# EXERCISE DETAILS
In the copy of the lines below, leave out pictures and print everything else exactly.

# STORED DATA
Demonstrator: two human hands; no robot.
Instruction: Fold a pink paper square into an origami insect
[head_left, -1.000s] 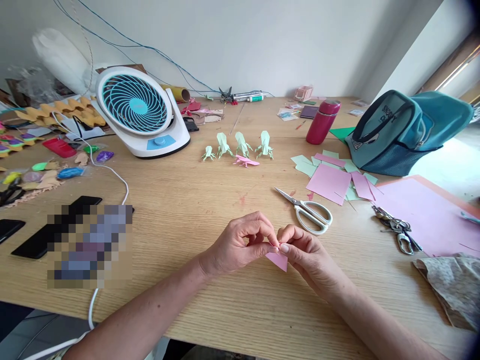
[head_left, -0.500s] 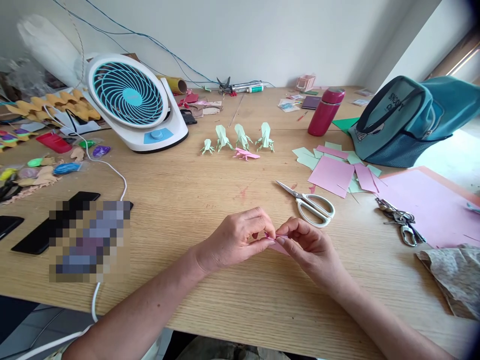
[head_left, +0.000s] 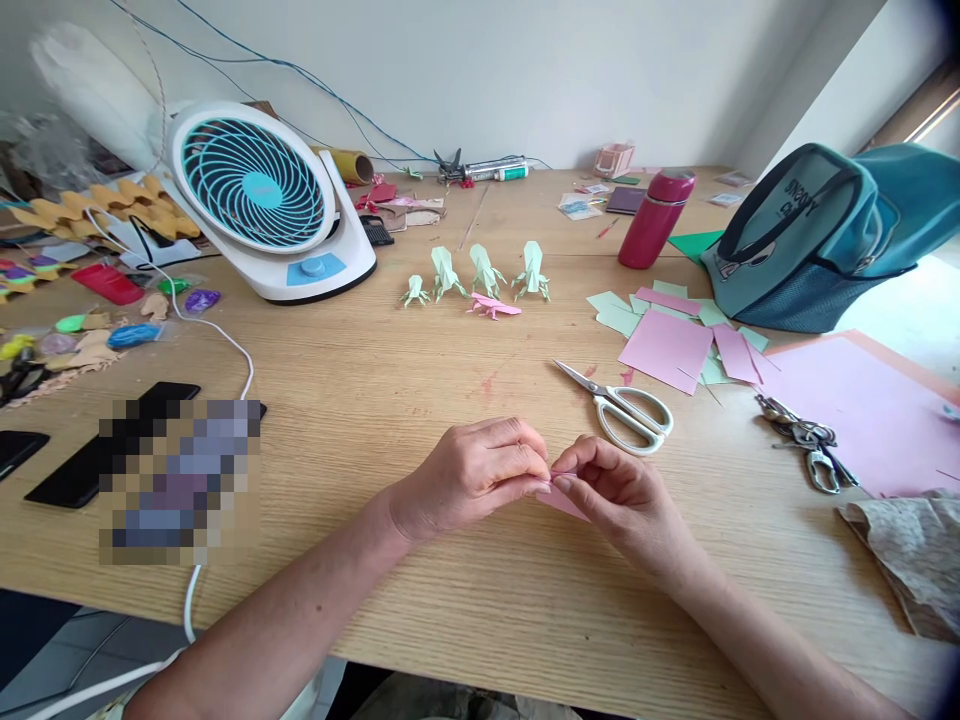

# ANSWER TO THE EXERCISE
Demonstrator: two human hands; no robot.
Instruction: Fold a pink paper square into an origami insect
[head_left, -1.000s] 
[head_left, -0.500s] 
[head_left, +0.000s] 

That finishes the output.